VI.             Observations des parties

A.                Observations des demandeurs

[12]           Les demandeurs prétendent que la décision rendue par l’agent ne répond pas à la norme de la décision raisonnable. Ils soutiennent que l’agent n’a pas tenu compte de tous les éléments de preuve fournis avant de refuser le visa et, par conséquent, sa décision manquait de motifs adéquats. Il a conclu qu’ils n’avaient aucune attache aux Émirats arabes unis, bien que le demandeur principal travaille pour la même entreprise à Dubaï depuis 20 ans; et il avait fourni des éléments de preuve détaillés de son employeur. Il a également fait fi du fait que leurs quatre enfants resteraient à Dubaï. Il a également omis de tenir compte de but de la demande de visa, notamment de se rendre à une entrevue prévue à Montréal dans le cadre du Programme des investisseurs du Québec.

[13]           Les demandeurs prétendent également que la décision de l’agent enfreint l’accord intervenu entre le Canada et le Québec. L’agent a refusé de délivrer un visa de résidence temporaire, en dépit de la satisfaction par les demandeurs des exigences de sélection du Québec, bien qu’il n’y avait aucune preuve de son inadmissibilité.

B.                 Observations du défendeur

[14]           Premièrement, le défendeur soutient que la demande est sans objet, en tenant compte que le but du visa de résidence temporaire était de se rendre à une entrevue le 13 avril 2016, et, qu’au moment de la présentation des dossiers à la Cour fédérale, il n’y avait aucune preuve que l’entrevue avait été reportée.

[15]           Deuxièmement, le défendeur affirme qu’il n’y a eu aucun manquement à l’accord intervenu entre le Canada et le Québec. Le gouvernement fédéral possède la compétence pour admettre ou refuser les immigrants après qu’ils ont satisfait les critères de sélection du Québec.

[16]           Troisièmement, le défendeur soutient que les conclusions et la décision de l’agent étaient raisonnables. La conclusion de l’agent que les demandeurs pourraient décider de rester au Canada après l’expiration de leur visa était justifiée par le seul déplacement des demandeurs à l’extérieur des Émirats arabes unis et de l’Iran, leur manque d’attaches aux Émirats arabes unis et leurs tentatives précédentes d’obtenir le statut de résident permanent au Canada.

VII.          Analyse

A.                La demande de contrôle judiciaire est-elle sans objet?

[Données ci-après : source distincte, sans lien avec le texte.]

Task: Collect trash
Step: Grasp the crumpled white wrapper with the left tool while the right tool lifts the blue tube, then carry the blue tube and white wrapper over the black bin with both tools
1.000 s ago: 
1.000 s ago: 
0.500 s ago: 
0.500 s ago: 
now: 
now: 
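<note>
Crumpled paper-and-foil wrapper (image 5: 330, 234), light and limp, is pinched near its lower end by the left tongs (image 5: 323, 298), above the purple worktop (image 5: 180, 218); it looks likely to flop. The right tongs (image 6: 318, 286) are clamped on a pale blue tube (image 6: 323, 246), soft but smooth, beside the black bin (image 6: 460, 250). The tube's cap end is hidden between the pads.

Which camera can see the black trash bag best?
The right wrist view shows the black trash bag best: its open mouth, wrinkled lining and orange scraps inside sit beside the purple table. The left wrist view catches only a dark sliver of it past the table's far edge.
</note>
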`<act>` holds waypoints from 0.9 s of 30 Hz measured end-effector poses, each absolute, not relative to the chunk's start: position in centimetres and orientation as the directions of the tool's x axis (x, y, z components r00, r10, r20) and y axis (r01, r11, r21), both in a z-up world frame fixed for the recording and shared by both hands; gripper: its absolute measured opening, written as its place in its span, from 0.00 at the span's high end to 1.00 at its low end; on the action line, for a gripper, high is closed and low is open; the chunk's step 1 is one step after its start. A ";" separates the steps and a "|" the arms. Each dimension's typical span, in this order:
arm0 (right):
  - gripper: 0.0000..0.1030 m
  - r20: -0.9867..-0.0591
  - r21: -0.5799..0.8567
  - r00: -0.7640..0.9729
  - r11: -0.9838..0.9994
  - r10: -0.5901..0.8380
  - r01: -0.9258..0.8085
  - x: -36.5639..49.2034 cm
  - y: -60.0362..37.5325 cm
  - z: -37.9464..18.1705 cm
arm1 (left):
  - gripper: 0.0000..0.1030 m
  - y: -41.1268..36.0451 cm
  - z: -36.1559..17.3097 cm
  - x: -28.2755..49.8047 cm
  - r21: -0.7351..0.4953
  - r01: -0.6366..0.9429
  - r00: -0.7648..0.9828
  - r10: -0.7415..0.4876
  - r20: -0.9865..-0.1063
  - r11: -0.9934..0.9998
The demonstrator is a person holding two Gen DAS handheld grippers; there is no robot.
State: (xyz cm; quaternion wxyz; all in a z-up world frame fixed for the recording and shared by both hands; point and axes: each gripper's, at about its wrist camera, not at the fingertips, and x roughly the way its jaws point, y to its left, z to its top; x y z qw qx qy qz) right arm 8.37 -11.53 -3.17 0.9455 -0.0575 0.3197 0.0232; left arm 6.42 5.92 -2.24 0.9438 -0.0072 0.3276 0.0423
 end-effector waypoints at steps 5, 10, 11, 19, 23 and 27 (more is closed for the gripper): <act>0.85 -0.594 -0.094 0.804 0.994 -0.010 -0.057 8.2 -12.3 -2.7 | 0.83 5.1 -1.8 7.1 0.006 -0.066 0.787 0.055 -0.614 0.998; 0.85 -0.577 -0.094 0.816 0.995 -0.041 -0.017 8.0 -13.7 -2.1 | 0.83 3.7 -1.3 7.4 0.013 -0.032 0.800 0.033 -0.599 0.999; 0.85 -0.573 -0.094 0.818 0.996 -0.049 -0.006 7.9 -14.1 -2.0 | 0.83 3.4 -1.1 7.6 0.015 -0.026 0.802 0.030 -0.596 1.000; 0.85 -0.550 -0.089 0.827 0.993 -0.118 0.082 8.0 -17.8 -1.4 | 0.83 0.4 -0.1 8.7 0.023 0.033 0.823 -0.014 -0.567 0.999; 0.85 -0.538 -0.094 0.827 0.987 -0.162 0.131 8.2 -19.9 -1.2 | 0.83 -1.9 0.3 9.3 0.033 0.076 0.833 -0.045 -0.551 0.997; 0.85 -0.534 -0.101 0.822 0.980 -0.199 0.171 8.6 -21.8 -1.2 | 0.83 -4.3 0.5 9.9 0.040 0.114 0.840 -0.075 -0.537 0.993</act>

[17]           Selon Borowski c. Canada (Procureur général), [1989] 1 RCS 342, la Cour doit déterminer si l’affaire soulève une question actuelle, et si cela n’est pas le cas, si elle doit exercer son pouvoir discrétionnaire pour entendre l’affaire.

[18]           La Cour est convaincue qu’il y a encore une controverse actuelle et que la demande n’est par conséquent pas sans objet. L’intention des demandeurs de chercher à obtenir un visa de résidence temporaire pour organiser une autre entrevue et pour visiter le Canada n’a pas été annulée. Comme l’ont souligné les demandeurs, la décision de l’agent pourrait avoir une incidence négative sur leurs autres demandes de visa.

B.                 Est-ce que la décision de l’agent a enfreint l’accord intervenu entre le Canada et le Québec?

[19]           L’accord intervenu entre le Canada et le Québec reflète la compétence provinciale pour choisir les immigrants que le gouvernement fédéral accueillerait sur son territoire. L’agent fédéral des visas n’est pas tenu par le Programme des investisseurs du Québec d’autoriser les visiteurs ayant reçu une convocation à une entrevue à entrer au Canada (Biao c. Canada (Ministre de la Citoyenneté et de l’Immigration), 2001 CAF 43; Shi c. Canada (Ministre de la Citoyenneté et de l’Immigration), 2005 CF 1224).

[20]           L’immigration est une compétence partagée entre le gouvernement fédéral et les gouvernements provinciaux. Il est du ressort du Québec de sélectionner les immigrants sur son territoire; et par conséquent, d’atteindre ses objectifs en matière d’immigration; toutefois, le gouvernement fédéral détient la compétence exclusive de trancher à l’égard de l’admissibilité conformément à la législation canadienne. Il est très important que chaque ordre de gouvernement joue son rôle constitutionnel.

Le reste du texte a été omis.